Bis zur Einfahrt des Zielhanges hatte Höfl-Riesch "sogar Gold auf dem Fuß", wie es der Chef de Mission, Michael Vesper, ausdrückte. Doch ein dicker Fehler kostete viel Zeit. Im Ziel schaute Höfl-Riesch daher ungläubig auf die Anzeigetafel und sah sich als Zweite hinter Anna Fenninger und vor Nicole Hosp (beide Österreich). "Wahnsinn. Kurz habe ich noch überlegt, kann das ein Fehler sein? Und dann: Nein, das ist wirklich wahr", schilderte sie die Momente ihres nächsten Medaillengewinns.
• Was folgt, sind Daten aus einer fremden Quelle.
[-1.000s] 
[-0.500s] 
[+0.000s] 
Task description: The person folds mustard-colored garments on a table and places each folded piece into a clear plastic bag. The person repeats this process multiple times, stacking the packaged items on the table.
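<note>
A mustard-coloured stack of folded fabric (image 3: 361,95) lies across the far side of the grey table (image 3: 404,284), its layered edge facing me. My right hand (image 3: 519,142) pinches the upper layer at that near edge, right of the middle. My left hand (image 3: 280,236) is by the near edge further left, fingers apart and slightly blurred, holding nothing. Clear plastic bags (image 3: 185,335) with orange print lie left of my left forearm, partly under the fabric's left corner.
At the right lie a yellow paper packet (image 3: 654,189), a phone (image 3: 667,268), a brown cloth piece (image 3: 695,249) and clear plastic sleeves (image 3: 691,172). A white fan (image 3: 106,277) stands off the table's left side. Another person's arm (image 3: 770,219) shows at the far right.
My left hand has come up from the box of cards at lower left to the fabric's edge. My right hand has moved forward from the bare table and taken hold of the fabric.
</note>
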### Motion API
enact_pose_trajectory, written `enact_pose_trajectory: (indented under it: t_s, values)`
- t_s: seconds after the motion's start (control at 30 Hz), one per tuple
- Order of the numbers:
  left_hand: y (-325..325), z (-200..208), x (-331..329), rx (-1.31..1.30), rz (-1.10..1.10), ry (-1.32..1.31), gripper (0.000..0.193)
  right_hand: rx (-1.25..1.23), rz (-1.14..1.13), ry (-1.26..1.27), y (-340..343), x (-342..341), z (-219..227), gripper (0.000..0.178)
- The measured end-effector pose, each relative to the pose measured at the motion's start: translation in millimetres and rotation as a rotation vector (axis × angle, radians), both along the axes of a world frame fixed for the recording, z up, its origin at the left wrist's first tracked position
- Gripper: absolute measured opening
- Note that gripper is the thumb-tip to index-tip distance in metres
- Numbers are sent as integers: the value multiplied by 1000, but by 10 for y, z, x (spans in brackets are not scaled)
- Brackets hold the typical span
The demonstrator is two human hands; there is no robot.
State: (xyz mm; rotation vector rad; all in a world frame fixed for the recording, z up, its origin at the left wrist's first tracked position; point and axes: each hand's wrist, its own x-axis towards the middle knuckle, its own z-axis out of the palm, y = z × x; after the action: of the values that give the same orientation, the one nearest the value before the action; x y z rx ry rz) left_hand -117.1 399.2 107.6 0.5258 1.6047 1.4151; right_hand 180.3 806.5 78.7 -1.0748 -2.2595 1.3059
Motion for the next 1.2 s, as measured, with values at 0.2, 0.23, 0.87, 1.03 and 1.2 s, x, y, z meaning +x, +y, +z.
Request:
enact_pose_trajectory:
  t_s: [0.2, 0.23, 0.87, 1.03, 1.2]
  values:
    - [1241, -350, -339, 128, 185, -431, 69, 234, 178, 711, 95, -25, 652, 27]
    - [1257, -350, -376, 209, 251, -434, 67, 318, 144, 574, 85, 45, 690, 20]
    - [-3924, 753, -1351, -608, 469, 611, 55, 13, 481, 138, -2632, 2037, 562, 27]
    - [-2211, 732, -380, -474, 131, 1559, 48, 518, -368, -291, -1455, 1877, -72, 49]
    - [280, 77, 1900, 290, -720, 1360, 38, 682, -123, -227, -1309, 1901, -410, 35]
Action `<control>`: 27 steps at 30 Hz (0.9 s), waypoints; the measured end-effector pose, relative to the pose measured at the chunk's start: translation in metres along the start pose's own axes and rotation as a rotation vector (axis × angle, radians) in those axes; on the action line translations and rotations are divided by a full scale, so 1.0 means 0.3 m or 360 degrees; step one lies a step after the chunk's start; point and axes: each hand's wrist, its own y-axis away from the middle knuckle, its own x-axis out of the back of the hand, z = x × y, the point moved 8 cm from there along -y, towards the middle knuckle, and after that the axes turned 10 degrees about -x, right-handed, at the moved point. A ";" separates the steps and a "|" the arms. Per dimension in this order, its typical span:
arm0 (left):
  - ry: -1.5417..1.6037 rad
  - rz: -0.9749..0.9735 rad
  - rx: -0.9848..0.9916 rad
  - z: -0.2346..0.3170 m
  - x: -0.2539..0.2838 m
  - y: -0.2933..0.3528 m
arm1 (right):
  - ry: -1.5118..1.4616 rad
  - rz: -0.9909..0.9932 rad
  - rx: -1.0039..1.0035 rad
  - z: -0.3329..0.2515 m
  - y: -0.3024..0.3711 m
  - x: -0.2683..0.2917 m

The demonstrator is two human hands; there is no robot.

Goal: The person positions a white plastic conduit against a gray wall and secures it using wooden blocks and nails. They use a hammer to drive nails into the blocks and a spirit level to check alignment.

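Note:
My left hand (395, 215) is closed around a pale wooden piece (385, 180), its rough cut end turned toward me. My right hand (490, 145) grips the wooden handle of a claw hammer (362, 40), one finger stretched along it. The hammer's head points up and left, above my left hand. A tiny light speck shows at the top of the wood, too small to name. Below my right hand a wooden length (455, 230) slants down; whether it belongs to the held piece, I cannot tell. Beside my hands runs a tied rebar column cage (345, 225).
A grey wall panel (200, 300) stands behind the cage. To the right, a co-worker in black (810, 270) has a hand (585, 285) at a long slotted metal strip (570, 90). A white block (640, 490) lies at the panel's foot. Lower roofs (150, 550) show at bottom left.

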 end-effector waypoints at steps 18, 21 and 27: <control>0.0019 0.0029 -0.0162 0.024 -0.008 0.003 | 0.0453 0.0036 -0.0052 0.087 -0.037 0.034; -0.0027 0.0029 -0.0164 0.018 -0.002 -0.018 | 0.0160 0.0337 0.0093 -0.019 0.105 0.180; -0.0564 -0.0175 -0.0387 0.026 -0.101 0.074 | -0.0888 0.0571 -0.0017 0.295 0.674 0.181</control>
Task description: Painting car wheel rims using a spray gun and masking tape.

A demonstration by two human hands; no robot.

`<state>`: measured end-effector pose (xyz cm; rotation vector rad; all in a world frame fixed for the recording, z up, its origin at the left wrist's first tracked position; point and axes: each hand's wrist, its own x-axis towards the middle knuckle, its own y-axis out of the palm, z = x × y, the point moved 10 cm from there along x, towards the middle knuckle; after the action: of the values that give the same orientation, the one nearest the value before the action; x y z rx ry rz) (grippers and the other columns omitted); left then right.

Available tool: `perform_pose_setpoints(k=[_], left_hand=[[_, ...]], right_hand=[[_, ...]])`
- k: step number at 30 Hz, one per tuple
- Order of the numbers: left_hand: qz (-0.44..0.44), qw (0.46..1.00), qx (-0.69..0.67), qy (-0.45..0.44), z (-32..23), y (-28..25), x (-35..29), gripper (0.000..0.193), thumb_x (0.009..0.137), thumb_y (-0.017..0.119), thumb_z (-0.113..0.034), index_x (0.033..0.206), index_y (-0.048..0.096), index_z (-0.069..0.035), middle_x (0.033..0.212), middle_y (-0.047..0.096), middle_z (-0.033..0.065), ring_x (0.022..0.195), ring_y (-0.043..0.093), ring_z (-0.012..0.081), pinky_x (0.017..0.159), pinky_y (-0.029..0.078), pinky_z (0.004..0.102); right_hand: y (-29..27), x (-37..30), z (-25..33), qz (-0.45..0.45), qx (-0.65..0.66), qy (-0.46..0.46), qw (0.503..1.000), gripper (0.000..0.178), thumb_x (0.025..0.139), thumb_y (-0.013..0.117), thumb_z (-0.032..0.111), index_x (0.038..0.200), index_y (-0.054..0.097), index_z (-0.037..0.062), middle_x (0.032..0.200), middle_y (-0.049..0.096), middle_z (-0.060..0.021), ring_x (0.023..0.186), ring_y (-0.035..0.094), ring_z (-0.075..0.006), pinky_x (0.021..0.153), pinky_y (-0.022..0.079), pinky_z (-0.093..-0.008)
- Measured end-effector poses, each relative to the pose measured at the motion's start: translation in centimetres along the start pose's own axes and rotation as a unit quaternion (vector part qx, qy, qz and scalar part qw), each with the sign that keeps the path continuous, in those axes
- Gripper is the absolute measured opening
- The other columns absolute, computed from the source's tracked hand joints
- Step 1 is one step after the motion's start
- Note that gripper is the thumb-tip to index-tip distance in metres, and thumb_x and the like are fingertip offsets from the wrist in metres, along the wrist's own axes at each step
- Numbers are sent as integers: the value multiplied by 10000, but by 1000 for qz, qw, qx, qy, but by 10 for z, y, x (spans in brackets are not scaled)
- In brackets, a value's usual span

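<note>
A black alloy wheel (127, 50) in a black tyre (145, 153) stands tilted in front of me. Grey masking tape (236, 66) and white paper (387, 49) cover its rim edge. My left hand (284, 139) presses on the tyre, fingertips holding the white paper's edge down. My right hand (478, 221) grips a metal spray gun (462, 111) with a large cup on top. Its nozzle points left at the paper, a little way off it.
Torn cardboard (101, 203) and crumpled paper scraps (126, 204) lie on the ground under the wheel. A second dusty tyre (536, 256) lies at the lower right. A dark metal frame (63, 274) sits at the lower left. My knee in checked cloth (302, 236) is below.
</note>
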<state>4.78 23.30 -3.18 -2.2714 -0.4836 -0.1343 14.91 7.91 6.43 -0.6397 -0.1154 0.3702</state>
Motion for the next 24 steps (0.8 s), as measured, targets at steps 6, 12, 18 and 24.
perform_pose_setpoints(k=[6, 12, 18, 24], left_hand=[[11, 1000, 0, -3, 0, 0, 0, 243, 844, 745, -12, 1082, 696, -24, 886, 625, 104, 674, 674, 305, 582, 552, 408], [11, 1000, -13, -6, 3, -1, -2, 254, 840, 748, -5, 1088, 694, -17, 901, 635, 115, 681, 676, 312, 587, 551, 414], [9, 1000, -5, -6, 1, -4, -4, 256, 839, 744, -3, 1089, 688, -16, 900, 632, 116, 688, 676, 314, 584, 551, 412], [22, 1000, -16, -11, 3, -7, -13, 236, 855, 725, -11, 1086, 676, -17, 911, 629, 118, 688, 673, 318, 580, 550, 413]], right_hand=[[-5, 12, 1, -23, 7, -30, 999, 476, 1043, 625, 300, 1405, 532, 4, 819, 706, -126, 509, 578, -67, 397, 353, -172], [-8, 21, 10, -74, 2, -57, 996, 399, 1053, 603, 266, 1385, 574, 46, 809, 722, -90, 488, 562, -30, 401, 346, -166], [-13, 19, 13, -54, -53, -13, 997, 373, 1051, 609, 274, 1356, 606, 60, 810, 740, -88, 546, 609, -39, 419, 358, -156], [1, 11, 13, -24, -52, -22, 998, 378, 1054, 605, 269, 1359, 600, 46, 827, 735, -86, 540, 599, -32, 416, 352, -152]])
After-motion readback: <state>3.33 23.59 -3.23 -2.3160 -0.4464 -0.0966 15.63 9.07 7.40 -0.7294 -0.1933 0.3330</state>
Und das auch noch im Super-G, in dem sie zuletzt vor drei Jahren gewann.

Am Tag nach dem "Schock" (Höfl-Riesch) mit dem Autounfall von Felix Neureuther lächelte auch der deutsche Alpindirektor Wolfgang Maier dank der langjährigen Erfolgsgarantin wieder. "Maria ist ab und zu unsere Wundertüte. Die kann innerhalb von so kurzer Zeit ihre Performance verändern, das ist auch für uns immer wieder überraschend", erklärte Maier. Das Team des Alpinchefs, der in den goldenen 1990er Jahren Trainer von Seizinger war, ist auf Kurs: Zwei der drei anvisierten Medaillen in den Bergen von Krasnaja Poljana stehen schon in der Bilanz.